■ YOUR TASK
Extract the listing in its entirety, keeping each line identical to the original.

■ SOURCE DATA

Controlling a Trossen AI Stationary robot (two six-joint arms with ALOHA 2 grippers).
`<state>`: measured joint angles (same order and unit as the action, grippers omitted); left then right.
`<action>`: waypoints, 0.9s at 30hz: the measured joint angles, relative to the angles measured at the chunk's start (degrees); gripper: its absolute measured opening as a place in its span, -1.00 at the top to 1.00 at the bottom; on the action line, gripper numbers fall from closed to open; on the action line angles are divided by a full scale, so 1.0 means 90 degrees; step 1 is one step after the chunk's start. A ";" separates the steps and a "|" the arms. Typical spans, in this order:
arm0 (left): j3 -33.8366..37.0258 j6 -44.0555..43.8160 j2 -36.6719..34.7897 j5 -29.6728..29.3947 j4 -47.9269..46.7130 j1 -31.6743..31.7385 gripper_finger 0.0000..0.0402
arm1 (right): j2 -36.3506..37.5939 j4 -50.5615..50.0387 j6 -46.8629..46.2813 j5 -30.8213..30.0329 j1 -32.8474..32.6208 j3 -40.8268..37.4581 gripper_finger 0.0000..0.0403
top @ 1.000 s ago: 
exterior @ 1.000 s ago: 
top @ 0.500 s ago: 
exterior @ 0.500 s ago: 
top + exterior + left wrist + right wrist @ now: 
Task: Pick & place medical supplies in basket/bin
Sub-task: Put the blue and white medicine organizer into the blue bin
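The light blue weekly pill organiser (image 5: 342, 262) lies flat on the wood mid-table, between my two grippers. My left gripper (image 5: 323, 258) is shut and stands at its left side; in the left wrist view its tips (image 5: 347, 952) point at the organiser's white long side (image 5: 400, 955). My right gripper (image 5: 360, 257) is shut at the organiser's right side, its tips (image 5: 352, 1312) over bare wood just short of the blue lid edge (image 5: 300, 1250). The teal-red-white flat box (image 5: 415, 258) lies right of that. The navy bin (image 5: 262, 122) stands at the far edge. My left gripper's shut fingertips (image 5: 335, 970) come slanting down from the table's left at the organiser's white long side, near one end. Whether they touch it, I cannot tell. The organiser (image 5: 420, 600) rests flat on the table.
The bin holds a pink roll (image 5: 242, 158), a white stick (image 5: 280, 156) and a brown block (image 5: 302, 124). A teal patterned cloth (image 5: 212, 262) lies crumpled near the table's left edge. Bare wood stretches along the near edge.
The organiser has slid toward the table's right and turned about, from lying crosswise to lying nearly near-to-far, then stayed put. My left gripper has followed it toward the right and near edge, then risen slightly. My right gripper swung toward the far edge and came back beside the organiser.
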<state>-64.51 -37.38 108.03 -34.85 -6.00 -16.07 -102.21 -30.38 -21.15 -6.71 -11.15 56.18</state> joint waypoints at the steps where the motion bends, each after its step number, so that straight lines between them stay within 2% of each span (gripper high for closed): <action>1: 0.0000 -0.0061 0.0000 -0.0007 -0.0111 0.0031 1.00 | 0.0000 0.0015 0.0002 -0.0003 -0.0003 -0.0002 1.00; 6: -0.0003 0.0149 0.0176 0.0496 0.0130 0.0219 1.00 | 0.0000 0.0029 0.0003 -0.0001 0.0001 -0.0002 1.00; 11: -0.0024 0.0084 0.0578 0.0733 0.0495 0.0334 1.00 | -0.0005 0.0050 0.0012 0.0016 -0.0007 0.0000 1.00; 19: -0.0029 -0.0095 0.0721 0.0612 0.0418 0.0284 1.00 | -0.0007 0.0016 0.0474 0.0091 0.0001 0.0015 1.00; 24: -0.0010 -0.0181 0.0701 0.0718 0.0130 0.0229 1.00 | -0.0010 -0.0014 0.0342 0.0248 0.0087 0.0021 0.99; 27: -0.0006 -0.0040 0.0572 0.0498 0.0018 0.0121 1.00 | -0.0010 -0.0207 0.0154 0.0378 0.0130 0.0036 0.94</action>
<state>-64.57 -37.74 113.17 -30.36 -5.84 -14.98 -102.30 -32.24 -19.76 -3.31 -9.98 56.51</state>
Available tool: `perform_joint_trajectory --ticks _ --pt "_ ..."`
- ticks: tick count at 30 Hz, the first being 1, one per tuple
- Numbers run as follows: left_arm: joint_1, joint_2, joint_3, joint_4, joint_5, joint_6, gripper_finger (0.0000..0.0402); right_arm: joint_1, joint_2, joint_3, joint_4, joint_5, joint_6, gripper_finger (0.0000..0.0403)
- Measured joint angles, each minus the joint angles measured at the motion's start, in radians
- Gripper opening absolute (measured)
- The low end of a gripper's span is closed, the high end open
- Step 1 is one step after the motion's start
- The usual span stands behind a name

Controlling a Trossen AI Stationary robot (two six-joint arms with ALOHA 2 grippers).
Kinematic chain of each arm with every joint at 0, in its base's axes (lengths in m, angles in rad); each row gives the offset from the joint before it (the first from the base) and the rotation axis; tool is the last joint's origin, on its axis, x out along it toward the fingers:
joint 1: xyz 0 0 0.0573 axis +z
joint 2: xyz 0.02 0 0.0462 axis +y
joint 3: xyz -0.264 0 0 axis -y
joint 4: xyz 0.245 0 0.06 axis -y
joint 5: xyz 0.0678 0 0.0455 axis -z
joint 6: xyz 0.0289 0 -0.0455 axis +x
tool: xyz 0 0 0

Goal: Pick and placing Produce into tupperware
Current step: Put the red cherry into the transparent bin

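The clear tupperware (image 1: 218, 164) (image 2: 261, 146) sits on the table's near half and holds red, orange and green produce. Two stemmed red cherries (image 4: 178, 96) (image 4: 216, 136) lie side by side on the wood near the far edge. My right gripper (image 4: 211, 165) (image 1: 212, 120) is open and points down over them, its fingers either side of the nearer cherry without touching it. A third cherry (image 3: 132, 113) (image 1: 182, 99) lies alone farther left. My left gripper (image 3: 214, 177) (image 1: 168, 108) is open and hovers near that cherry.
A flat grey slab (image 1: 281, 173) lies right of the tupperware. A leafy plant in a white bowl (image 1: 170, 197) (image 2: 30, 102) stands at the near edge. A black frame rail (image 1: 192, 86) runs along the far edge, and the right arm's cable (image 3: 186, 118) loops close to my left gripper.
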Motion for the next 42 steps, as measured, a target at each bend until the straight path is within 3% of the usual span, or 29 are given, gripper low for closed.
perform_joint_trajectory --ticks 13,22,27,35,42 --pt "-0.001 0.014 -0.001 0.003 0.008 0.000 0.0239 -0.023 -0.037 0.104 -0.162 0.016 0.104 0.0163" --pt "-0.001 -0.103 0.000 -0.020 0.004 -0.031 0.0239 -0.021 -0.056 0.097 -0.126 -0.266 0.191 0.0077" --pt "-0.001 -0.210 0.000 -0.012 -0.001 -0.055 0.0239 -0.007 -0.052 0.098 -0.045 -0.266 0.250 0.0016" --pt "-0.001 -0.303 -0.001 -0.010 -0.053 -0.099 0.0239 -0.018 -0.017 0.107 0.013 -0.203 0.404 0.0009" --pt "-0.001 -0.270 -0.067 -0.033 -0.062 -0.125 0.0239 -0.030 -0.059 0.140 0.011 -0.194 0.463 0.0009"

■ ANSWER SPACE
Controlling a Trossen AI Stationary robot (two six-joint arms with ALOHA 2 grippers).
`<state>`: measured joint angles (same order and unit as the action, grippers omitted); left then right.
`<action>`: waypoints, 0.9s at 30hz: the measured joint angles, relative to the angles measured at the chunk's start (degrees); gripper: its absolute measured opening as a place in its span, -1.00 at the top to 1.00 at the bottom; on the action line, gripper numbers fall from closed to open; on the action line angles are divided by a full scale, so 1.0 means 90 degrees; step 1 is one step after the chunk's start. A ";" separates the steps and a "|" the arms. Typical spans, in this order:
arm0 (left): j3 -33.8366..37.0258 j6 -44.0555..43.8160 j2 -36.6719..34.7897 j5 -29.6728..29.3947 j4 -47.9269..46.7130 j1 -31.6743..31.7385 gripper_finger 0.0000..0.0402
arm1 (right): j2 -36.3506..37.5939 j4 -50.5615..50.0387 j6 -46.8629..46.2813 j5 -30.8213..30.0329 j1 -32.8474..32.6208 j3 -40.8268..37.4581 gripper_finger 0.0000..0.0403
top @ 1.000 s ago: 
exterior @ 1.000 s ago: 
top @ 0.500 s ago: 
exterior @ 0.500 s ago: 
top + exterior + left wrist + right wrist @ now: 
Task: Pick & place medical supplies in basket/bin
Sub-task: Put the blue and white medicine organizer into the blue bin
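The light blue weekly pill organiser (image 5: 342, 262) lies flat on the wood mid-table, between my two grippers. My left gripper (image 5: 323, 258) is shut and stands at its left side; in the left wrist view its tips (image 5: 347, 952) point at the organiser's white long side (image 5: 400, 955). My right gripper (image 5: 360, 257) is shut at the organiser's right side, its tips (image 5: 352, 1312) over bare wood just short of the blue lid edge (image 5: 300, 1250). The teal-red-white flat box (image 5: 415, 258) lies right of that. The navy bin (image 5: 262, 122) stands at the far edge. My left gripper's shut fingertips (image 5: 335, 970) come slanting down from the table's left at the organiser's white long side, near one end. Whether they touch it, I cannot tell. The organiser (image 5: 420, 600) rests flat on the table.
The bin holds a pink roll (image 5: 242, 158), a white stick (image 5: 280, 156) and a brown block (image 5: 302, 124). A teal patterned cloth (image 5: 212, 262) lies crumpled near the table's left edge. Bare wood stretches along the near edge.
The organiser has slid toward the table's right and turned about, from lying crosswise to lying nearly near-to-far, then stayed put. My left gripper has followed it toward the right and near edge, then risen slightly. My right gripper swung toward the far edge and came back beside the organiser.
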<state>-64.51 -37.38 108.03 -34.85 -6.00 -16.07 -102.21 -30.38 -21.15 -6.71 -11.15 56.18</state> joint waypoints at the steps where the motion bends, each after its step number, so that straight lines between them stay within 2% of each span (gripper high for closed): <action>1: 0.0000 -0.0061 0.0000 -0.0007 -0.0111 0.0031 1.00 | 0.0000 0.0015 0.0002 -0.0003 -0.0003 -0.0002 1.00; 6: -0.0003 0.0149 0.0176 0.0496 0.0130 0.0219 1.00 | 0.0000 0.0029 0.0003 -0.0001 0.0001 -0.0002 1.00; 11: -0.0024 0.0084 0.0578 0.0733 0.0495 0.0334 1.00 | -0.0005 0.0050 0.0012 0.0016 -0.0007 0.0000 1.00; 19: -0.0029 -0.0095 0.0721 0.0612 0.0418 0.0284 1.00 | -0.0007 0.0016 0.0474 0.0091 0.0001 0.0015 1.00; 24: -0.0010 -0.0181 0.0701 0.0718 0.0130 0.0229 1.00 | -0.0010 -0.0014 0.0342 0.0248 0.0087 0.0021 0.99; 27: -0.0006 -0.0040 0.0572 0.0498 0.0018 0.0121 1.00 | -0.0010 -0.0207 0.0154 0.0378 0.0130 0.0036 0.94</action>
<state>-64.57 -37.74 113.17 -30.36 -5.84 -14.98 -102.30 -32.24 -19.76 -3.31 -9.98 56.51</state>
Available tool: `perform_joint_trajectory --ticks _ --pt "_ ..."`
- ticks: tick count at 30 Hz, the first being 1, one per tuple
- Numbers run as follows: left_arm: joint_1, joint_2, joint_3, joint_4, joint_5, joint_6, gripper_finger (0.0000..0.0402); right_arm: joint_1, joint_2, joint_3, joint_4, joint_5, joint_6, gripper_finger (0.0000..0.0403)
- Measured joint angles, each minus the joint angles measured at the motion's start, in radians
- Gripper opening absolute (measured)
- The low end of a gripper's span is closed, the high end open
- Step 1 is one step after the motion's start
- The usual span stands behind a name

Controlling a Trossen AI Stationary robot (two six-joint arms with ALOHA 2 grippers).
Kinematic chain of each arm with every joint at 0, in its base's axes (lengths in m, angles in rad); each row gives the offset from the joint before it (the first from the base) and the rotation axis; tool is the last joint's origin, on its axis, x out along it toward the fingers:
joint 1: xyz 0 0 0.0573 axis +z
joint 2: xyz 0.02 0 0.0462 axis +y
joint 3: xyz -0.264 0 0 axis -y
joint 4: xyz 0.245 0 0.06 axis -y
joint 5: xyz 0.0678 0 0.0455 axis -z
joint 6: xyz 0.0289 0 -0.0455 axis +x
tool: xyz 0 0 0

Goal: Pick and placing Produce into tupperware
Current step: Put the red cherry into the transparent bin

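The clear tupperware (image 1: 218, 164) (image 2: 261, 146) sits on the table's near half and holds red, orange and green produce. Two stemmed red cherries (image 4: 178, 96) (image 4: 216, 136) lie side by side on the wood near the far edge. My right gripper (image 4: 211, 165) (image 1: 212, 120) is open and points down over them, its fingers either side of the nearer cherry without touching it. A third cherry (image 3: 132, 113) (image 1: 182, 99) lies alone farther left. My left gripper (image 3: 214, 177) (image 1: 168, 108) is open and hovers near that cherry.
A flat grey slab (image 1: 281, 173) lies right of the tupperware. A leafy plant in a white bowl (image 1: 170, 197) (image 2: 30, 102) stands at the near edge. A black frame rail (image 1: 192, 86) runs along the far edge, and the right arm's cable (image 3: 186, 118) loops close to my left gripper.
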Motion for the next 42 steps, as measured, a target at each bend until the straight path is within 3% of the usual span, or 29 are given, gripper low for closed.
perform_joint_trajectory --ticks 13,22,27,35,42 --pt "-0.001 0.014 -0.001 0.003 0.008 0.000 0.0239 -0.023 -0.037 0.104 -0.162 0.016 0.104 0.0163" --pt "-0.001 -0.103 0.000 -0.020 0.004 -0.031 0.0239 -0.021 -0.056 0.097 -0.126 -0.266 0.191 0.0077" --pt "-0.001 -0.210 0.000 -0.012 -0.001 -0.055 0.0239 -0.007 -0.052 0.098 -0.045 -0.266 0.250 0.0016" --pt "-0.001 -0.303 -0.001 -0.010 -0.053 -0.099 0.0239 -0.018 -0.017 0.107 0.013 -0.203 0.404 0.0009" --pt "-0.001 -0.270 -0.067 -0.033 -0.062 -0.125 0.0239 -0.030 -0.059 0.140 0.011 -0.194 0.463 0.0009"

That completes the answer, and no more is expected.